Voices

Worlds of our own

For a young girl, a public playground offered a gateway to the imagination

BRATTLEBORO — When I was growing up, difficult as it is to believe, there were no TVs, the telephone operator connected you to your party, and a real person actually answered if you called an agency or the electric company. People kept connected by telephone, the post office, and face-to-face social exchanges.

But my best memories are of being a child doing child things.

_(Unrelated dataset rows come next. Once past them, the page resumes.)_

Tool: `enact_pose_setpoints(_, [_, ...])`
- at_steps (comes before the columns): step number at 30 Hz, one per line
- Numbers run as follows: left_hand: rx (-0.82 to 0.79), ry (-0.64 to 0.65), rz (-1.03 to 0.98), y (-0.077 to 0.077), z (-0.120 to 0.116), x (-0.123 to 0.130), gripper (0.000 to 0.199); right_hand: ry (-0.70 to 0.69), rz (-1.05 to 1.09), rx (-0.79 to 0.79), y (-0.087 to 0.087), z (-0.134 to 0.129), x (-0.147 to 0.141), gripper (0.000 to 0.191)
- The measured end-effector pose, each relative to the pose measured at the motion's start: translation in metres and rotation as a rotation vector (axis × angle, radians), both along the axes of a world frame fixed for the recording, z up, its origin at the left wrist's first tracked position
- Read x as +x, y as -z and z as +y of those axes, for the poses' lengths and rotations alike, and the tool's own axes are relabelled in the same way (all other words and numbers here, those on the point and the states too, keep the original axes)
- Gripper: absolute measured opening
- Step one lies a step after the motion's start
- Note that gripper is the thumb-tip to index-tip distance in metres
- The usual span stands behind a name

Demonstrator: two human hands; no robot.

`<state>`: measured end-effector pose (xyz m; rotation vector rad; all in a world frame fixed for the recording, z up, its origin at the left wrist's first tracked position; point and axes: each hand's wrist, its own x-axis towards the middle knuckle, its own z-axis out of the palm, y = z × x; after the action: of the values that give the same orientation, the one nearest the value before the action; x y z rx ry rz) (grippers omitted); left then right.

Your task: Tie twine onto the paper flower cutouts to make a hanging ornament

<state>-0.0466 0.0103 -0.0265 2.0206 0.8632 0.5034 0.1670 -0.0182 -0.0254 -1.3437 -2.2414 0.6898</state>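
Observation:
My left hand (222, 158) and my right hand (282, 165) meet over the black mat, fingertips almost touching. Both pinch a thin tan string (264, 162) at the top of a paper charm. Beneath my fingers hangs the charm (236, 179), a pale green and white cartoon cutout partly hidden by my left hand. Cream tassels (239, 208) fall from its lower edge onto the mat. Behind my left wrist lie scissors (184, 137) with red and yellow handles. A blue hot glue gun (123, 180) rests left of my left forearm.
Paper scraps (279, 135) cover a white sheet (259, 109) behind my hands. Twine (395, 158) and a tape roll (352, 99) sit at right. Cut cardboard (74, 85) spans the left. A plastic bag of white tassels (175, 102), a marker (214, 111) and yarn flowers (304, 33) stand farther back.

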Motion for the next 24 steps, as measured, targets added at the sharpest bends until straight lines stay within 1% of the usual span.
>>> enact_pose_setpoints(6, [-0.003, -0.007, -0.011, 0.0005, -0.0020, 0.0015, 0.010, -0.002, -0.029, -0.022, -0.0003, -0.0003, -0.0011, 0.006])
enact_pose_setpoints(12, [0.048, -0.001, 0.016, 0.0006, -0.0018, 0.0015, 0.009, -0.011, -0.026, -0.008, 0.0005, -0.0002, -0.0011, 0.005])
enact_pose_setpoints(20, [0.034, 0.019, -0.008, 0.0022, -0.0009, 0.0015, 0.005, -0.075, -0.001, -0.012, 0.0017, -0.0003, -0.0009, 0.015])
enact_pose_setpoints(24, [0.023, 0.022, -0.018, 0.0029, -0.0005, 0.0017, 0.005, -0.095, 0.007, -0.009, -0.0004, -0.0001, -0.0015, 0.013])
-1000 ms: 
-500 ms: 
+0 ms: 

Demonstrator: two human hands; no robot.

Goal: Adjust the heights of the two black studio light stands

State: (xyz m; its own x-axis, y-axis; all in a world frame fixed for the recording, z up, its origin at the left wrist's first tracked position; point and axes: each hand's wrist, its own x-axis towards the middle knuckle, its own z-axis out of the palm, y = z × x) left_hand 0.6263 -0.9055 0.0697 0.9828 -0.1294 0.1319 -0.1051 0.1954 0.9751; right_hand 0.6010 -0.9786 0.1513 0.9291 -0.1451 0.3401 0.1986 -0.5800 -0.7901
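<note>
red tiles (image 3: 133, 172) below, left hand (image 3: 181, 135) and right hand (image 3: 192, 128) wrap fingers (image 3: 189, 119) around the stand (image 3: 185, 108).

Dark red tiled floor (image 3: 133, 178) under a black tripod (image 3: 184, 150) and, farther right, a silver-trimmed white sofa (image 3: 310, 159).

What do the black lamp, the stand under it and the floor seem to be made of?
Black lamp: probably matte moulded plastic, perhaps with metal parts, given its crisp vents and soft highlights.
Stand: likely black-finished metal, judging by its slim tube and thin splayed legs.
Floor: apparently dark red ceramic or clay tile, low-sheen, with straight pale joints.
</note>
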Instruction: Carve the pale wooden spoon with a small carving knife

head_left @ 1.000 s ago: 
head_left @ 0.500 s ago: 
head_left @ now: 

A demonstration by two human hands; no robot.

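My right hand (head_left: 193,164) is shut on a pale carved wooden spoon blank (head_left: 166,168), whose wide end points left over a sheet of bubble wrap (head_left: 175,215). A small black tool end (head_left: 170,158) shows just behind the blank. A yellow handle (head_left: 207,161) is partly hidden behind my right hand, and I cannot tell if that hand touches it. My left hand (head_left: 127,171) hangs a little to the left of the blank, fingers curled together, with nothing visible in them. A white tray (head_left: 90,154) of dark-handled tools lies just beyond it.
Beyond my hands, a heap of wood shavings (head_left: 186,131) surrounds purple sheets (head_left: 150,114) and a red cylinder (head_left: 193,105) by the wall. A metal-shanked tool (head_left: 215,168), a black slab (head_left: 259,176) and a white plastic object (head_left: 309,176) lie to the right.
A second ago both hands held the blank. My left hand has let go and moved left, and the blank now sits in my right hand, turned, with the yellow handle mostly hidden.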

I entered the playground through a huge gate that was opened in the morning and closed at night. Mysteriously. I never saw anyone who looked like a gate opener in the playground, so I thought it happened by magic. Ten cement steps led down into an entirely different world - an entire half acre that was all mine.

* * *

My first memories are of the sandbox, a huge, cement-enclosed box full of fine, gray sand. I created whole worlds there: cities, castles, rivers, tunnels, roads that rose under my hand. And stories to go with them.

I soared above the playground, visited unknown planets, made up friends from everywhere. And, of course, I, a girl, was always the hero.

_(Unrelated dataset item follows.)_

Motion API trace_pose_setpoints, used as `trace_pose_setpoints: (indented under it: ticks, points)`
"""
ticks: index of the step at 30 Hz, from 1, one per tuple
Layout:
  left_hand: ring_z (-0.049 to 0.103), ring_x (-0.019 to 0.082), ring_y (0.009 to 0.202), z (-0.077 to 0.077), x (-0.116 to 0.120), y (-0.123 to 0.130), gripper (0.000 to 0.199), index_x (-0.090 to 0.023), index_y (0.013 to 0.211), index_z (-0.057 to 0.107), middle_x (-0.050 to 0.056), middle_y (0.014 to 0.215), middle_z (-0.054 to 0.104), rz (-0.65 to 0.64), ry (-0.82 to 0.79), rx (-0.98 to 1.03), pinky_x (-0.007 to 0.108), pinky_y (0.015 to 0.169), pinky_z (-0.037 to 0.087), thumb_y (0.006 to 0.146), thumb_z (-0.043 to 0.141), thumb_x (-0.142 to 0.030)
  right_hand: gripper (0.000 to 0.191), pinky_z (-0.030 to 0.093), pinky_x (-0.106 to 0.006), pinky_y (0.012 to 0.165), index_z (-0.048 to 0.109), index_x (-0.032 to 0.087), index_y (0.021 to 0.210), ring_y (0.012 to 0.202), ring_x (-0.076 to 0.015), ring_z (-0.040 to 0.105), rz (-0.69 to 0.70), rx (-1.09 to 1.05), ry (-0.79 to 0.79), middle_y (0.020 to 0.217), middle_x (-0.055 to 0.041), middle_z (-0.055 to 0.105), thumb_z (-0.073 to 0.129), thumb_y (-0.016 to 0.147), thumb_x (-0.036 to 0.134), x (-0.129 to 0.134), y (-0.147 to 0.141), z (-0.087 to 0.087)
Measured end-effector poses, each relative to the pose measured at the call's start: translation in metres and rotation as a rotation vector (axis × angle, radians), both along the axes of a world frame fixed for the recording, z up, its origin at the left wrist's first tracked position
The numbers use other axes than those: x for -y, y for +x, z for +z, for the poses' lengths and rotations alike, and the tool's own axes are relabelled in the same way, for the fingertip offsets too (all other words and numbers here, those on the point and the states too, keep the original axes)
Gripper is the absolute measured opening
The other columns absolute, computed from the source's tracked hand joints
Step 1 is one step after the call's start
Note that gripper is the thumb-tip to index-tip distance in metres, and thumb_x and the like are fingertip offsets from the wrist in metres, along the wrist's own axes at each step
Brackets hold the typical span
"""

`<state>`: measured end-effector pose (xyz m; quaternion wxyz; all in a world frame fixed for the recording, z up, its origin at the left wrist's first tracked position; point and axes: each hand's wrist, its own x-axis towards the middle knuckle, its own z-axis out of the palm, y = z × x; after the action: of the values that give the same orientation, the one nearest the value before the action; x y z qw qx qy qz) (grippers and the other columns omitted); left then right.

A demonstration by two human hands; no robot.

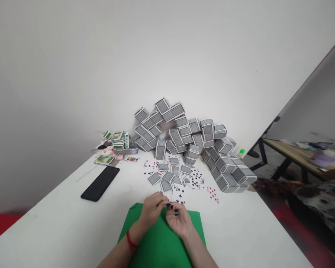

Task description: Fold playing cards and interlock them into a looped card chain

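Note:
Over a green sheet at the near table edge, my left hand and my right hand meet at the fingertips. Both are closed in a pinch, and anything between the fingers is too small to make out. A red band circles my left wrist. Dark nail polish shows on my right fingers. Just beyond the hands lies a black-suited playing card, face up. Behind it are scattered grey-backed cards, with red-suited cards to the right.
Grey card-patterned blocks are stacked against the wall, and more blocks stand at the right edge. A black phone lies left on the white table. Green card boxes sit at the back left. Another desk is far right.

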<state>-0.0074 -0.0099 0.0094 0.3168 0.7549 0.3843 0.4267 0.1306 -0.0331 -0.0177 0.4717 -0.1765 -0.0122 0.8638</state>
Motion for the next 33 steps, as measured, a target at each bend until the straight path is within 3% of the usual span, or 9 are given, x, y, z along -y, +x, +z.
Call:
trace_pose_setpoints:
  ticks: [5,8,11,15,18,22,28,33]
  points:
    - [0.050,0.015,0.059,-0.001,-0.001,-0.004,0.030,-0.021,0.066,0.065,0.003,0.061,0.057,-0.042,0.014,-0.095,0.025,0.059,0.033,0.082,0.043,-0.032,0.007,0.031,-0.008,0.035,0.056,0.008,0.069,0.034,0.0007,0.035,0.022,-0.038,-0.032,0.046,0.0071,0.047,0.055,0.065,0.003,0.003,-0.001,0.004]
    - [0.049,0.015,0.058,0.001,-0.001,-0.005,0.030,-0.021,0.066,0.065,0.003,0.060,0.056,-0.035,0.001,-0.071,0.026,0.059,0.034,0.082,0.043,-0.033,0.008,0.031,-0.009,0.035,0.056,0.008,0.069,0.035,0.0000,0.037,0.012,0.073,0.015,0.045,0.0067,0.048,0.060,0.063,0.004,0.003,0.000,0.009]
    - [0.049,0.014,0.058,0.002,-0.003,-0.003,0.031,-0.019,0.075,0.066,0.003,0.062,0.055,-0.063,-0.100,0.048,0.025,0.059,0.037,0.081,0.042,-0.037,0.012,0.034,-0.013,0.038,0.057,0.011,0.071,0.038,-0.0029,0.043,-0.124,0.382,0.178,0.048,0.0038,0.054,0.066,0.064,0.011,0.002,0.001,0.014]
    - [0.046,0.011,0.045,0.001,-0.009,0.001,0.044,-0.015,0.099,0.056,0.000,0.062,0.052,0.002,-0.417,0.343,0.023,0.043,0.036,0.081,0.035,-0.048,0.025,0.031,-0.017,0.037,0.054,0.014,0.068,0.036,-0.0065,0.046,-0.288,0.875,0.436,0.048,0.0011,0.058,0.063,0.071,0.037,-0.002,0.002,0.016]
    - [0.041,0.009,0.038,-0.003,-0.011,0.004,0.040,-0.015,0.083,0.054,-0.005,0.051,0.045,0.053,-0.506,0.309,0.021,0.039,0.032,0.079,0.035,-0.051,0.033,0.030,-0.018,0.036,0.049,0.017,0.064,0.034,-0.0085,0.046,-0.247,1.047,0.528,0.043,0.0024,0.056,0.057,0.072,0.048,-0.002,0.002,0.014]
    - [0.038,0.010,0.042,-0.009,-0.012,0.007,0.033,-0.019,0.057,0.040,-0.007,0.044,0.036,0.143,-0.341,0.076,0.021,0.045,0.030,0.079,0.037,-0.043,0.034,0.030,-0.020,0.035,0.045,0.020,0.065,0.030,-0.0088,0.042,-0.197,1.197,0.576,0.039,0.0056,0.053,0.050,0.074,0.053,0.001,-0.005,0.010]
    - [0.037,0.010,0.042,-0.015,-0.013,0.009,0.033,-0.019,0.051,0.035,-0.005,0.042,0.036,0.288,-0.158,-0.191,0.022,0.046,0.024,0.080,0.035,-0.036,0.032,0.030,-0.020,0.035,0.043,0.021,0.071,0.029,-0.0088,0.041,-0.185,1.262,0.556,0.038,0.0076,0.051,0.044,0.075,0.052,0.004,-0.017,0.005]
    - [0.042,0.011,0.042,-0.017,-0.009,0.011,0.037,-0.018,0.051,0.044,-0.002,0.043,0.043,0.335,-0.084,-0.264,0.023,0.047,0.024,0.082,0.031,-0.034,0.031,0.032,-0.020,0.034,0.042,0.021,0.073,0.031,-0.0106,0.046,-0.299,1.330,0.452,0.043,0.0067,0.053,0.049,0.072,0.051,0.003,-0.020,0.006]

Hours later, I would be brought back to reality when my mother said, “Time to go home.”

By the time I was allowed to go to the playground on my own, I graduated to the swings: first, the ones with the bars across, but very quickly to the adult equipment.

My small body would soar into the air, let go, and fly, only to land yards away on my feet. I became a circus performer.

I would shimmy up the swing supports to get on the overhead bar from which the swings were suspended, and I would stare over the chain-link fence, over the wooded hill outside the fence to the Passaic River below.

I could, in my imagination, ride the boats on their way upstream or downstream. A railroad trestle bridge would swing straight up in the air to let a large boat pass under. I imagined trains that hurtled into the sky and traveled to the stars.

Over there, opposite the swings, were hoops. I could hang upside down: a change of perspective that let me see the world from a new angle.

* * *

The back gate of the playground opened to woodland paths. My friend Shirley and I wandered and lived out whole episodes of Jungle Girl, The Black Stallion, or whatever book we were reading at the time.

I even found a new companion there: a small bulldog/terrier mix who just walked up to us. So we took him home.

I named this odd combination of colors and shapes “Treve” after Albert Payson Terhune's glorious collie. It didn't seem presumptuous to me. No one advertised or claimed him. Treve was loyal, loving, and willing to join any expedition into fantasy with as much fervor and belief as Shirley and I.

Eventually, I became old enough for tennis. I had a wooden racket and would spend hours hitting balls against a backboard.

The games I played were all in my head. The adults who played on the two tennis courts there weren't part of my world. They might as well have been ghosts or bit players off to the side. No, the real action was with a racket, a ball, and a backboard.

* * *

I spent many, many hours in that playground, which was enclosed by a chain-link fence. Mother thought the fence kept me from wandering.

This half acre was the gateway to everywhere. While my mother thought I was firmly fenced in there, I wandered far and wide - learning all the time what it was like to be free.